Really--some of the social budgets at some schools are six figures.  Not all colleges or fraternities are created equal though.

----------


## soonerfan_in_okc

are you a guy? because i go to OU, and good like going from frat house to frat house unless your an athlete these days

----------


## G.Walker

> are you a guy? because i go to OU, and good like going from frat house to frat house unless your an athlete these days


Yes, I am a guy, and a decade ago you didn't have to be an athlete to get in parties, just had to know people, nonetheless I never been around so many beautiful girls in my life!

----------


## soonerfan_in_okc

> Yes, I am a guy, and a decade ago you didn't have to be an athlete to get in parties, just had to know people, nonetheless I never been around so many beautiful girls in my life!


haha ok i see.

pretty much not much has changed except for the fact fiji moved into their new house this year.  its insane.  kappa sig was kicked off, ATO came back and is now in their old house.   phi psi went inactive i think, and skull and bones house' flooded a few years ago and they cant do anything.

----------


## Puppet

15,20,25,30,50 Years ago...  ATO!!!

----------


## Puppet

> haha ok i see.
> 
> pretty much not much has changed except for the fact fiji moved into their new house this year.  its insane.  kappa sig was kicked off, ATO came back and is now in their old house.   phi psi went inactive i think, and skull and bones house' flooded a few years ago and they cant do anything.

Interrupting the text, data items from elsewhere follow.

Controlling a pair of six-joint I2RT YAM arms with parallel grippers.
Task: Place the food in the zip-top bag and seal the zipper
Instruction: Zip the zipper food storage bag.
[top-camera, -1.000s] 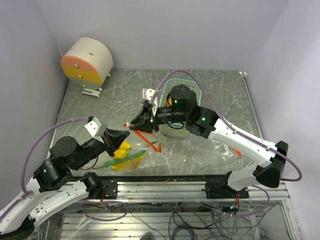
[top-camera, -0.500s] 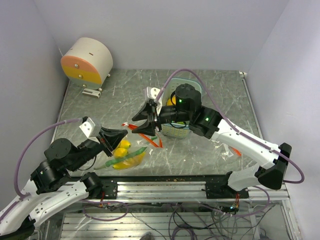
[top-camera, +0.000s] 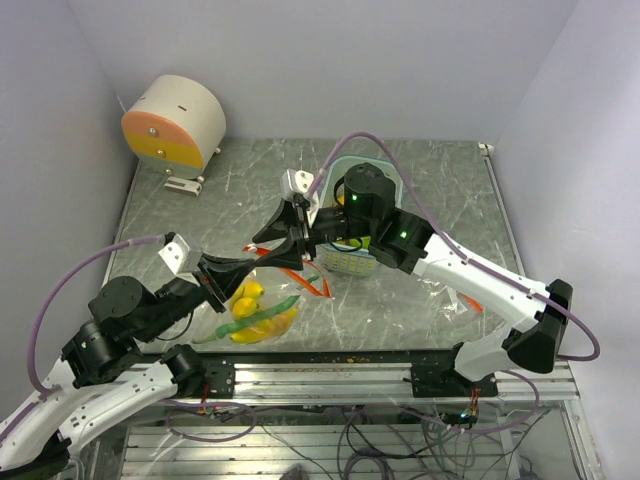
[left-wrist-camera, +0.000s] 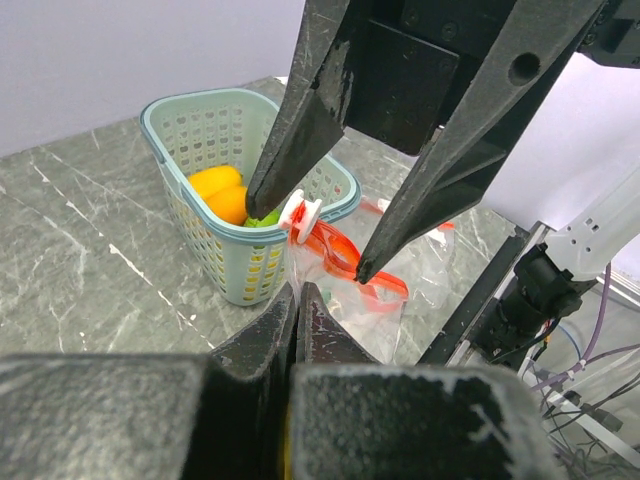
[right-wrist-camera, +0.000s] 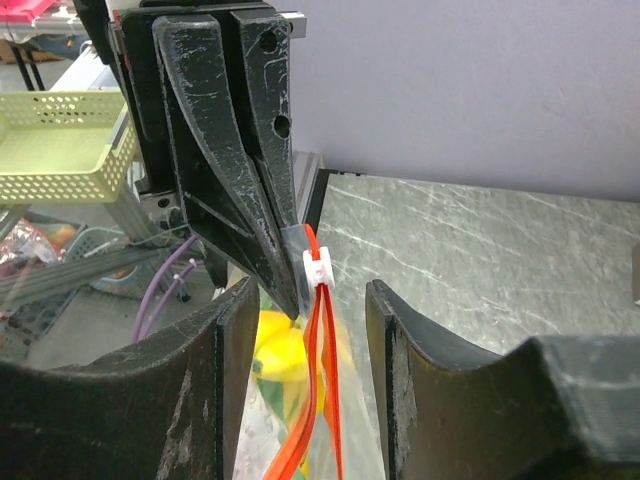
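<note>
The clear zip-top bag (top-camera: 262, 322) hangs near the table's front with a yellow banana (top-camera: 248, 297) and a long green pepper (top-camera: 262, 312) inside. My left gripper (top-camera: 258, 264) is shut on the bag's top corner, as the left wrist view (left-wrist-camera: 297, 296) shows. My right gripper (top-camera: 266, 250) is open, its jaws on either side of the red-orange zipper (right-wrist-camera: 322, 400) and its white slider (right-wrist-camera: 318, 268), not touching them. The teal basket (left-wrist-camera: 196, 128) holds an orange-yellow mango (left-wrist-camera: 222, 193) and a green fruit (left-wrist-camera: 263, 216).
A round white and orange device (top-camera: 175, 120) stands at the back left. The basket (top-camera: 350, 263) lies mostly under my right arm. A small orange piece (top-camera: 474, 304) lies on the table by the right forearm. A metal rail (top-camera: 330, 372) runs along the front edge.
My right gripper has swung left toward the left gripper and now straddles the zipper slider. The left gripper has risen slightly with the bag corner, pulling the bag up.
</note>
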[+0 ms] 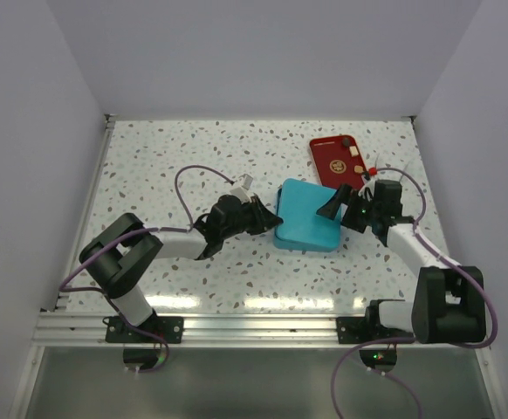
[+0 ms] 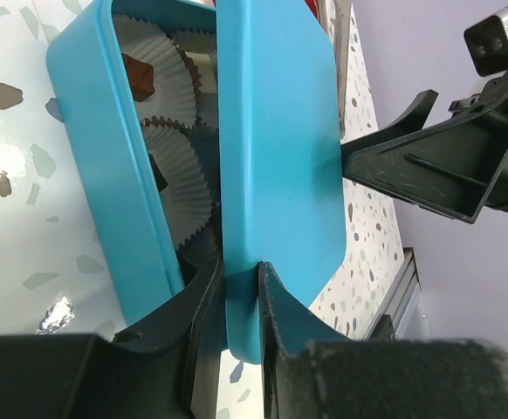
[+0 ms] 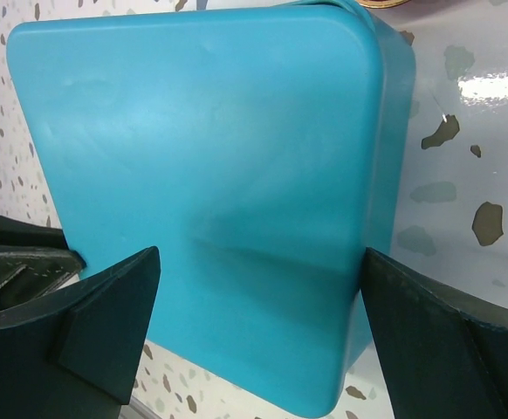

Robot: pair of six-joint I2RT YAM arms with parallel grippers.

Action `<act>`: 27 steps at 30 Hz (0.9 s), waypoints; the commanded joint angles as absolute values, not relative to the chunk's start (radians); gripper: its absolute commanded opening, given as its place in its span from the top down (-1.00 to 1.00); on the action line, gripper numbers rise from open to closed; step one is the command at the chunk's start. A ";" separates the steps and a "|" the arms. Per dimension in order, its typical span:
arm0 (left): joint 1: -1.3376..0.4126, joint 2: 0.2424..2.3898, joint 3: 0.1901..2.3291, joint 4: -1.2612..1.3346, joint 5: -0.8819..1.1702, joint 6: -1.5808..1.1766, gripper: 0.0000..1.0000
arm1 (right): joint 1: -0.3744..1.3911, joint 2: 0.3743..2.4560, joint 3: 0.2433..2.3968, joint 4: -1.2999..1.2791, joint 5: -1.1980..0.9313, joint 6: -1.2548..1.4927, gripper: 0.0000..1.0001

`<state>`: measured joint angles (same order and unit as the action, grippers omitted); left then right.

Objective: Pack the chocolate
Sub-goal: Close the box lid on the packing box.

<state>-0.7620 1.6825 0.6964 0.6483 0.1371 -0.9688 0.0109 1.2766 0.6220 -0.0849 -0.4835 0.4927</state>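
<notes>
The left gripper (image 2: 241,288) is pinched shut on the near edge of the smooth teal plastic lid (image 2: 276,131), one finger on either face, holding that edge raised, so the lid stands tilted above the rounded teal plastic box (image 2: 106,175) and not seated on it. Through the gap, the chocolate (image 2: 139,77) shows inside the box: small dark brown pieces sitting in crinkled grey-white paper cups (image 2: 180,183) packed side by side. From the other side, the right gripper (image 3: 258,262) hovers with its jaws spread wide over the lid's far end, holding nothing. The step in hand looks like closing the box. To do it well, the raised edge should come down slowly, with the lid's corners squared to the box's corners first, so the rim slides over the wall rather than landing on it or catching a cup's frill. The open right gripper is well placed to steady the box against sliding on the speckled white table (image 1: 193,157). Farther back, the flat red tray (image 1: 328,155) lies just beyond the box; what sits on it is too small to tell.
</notes>
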 commanded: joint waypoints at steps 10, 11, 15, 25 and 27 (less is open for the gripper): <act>-0.756 1.663 0.721 0.641 0.106 -0.954 0.81 | 0.009 1.207 0.681 -0.091 -0.526 0.514 -0.97; -0.756 1.661 0.721 0.640 0.107 -0.953 0.81 | 0.009 1.207 0.684 -0.094 -0.526 0.512 -0.97; -0.756 1.652 0.723 0.624 0.098 -0.950 0.82 | 0.011 1.219 0.707 -0.100 -0.526 0.514 -0.97; -0.756 1.651 0.749 0.531 0.083 -0.939 0.83 | 0.009 1.259 0.739 -0.117 -0.528 0.511 -0.97; -0.756 1.657 0.770 0.499 0.078 -0.931 0.83 | 0.011 1.261 0.739 -0.127 -0.525 0.506 -0.97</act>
<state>-0.7601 1.6787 0.7143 0.5674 0.1192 -0.9661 0.0074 1.2594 0.6914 -0.1177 -0.4900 0.4980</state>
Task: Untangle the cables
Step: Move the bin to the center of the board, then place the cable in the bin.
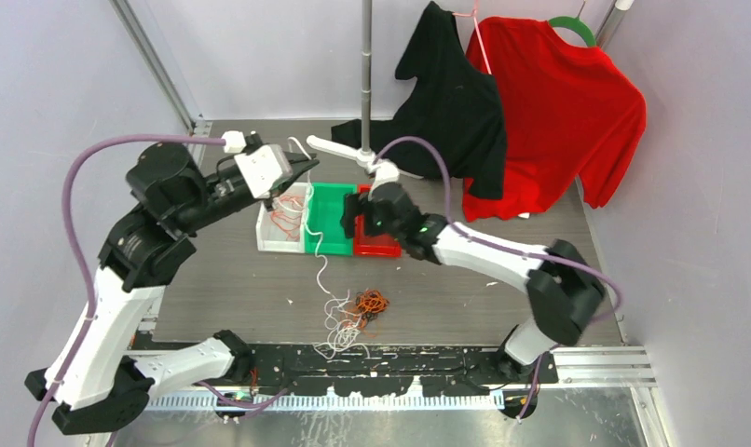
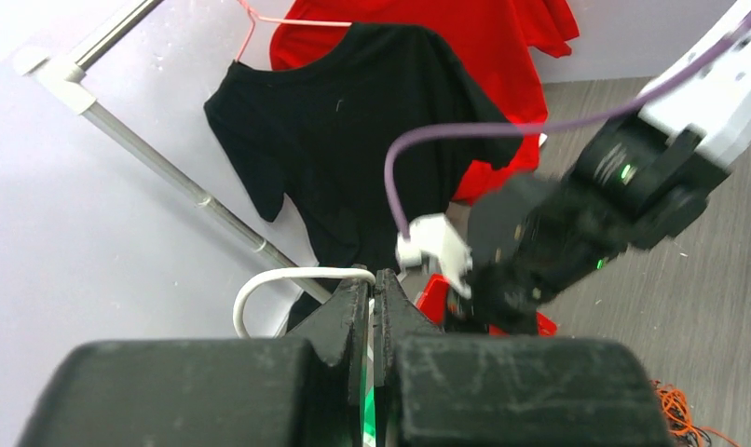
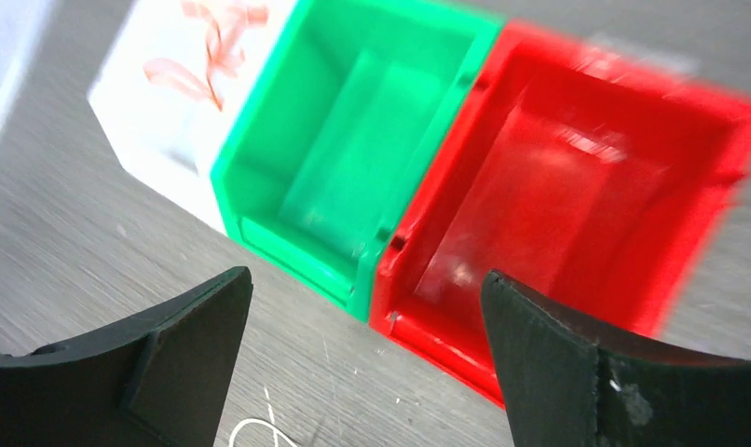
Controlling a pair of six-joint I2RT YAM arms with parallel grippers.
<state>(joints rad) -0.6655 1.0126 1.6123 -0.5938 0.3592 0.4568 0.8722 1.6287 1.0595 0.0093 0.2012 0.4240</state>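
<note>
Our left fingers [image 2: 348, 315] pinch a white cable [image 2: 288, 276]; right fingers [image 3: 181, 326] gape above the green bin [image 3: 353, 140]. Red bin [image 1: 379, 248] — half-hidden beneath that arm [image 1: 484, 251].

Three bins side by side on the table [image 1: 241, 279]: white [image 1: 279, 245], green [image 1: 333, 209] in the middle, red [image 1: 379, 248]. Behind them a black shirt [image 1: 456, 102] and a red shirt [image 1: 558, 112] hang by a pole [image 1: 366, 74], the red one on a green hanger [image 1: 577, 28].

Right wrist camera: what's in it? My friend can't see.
The right gripper hangs open over a white bin, a green bin and a red bin, side by side on the table. The white one holds orange-red cables.
</note>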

ATO sold their house at 1411 Elm, rented the old Kappa Sig house....  They have bougt the Sig Nu property and will be building a new house, just north of the Delt house...

----------


## Thunder

> Actually, I was referring to you being sadly, sadly mistaken.
> 
> We put on some GREAT parties at UCO, and we weren't 1/4 the size of some of the groups at OU. 
> 
> Really--some of the social budgets at some schools are six figures.  Not all colleges or fraternities are created equal though.


No, you are the one sadly being extremely mistaken. Not all colleges enjoy the luxuries as being discussed on here.  I have been to one and there was nothing of the sort.  Maybe a few planned trips, but other than that, the dorms and housing was pretty much silence, except for whatever the few people may have done behind closed (and limited space) doors.

----------


## soonerfan_in_okc

> ATO sold their house at 1411 Elm, rented the old Kappa Sig house....  They have bougt the Sig Nu property and will be building a new house, just north of the Delt house...


they sold their house because they got kicked off i would assume.  either way, they are full of GDI's and dont even need to get a new house.  they can try all they want, but they will always be NF.

----------


## Spartan

> 10 years ago, when I was in the mix at OU, going to frat parties on Thursday nights, gave me some of the best memories...so I am curious to see *which house is the best now, back then it was the Fiji House*, and the DU (Delta Upsilon)  house for me! Gosh those guys knew how to party! But I know a lot of those parties died down after the Blake Hammontree incident...but do they throw parties now?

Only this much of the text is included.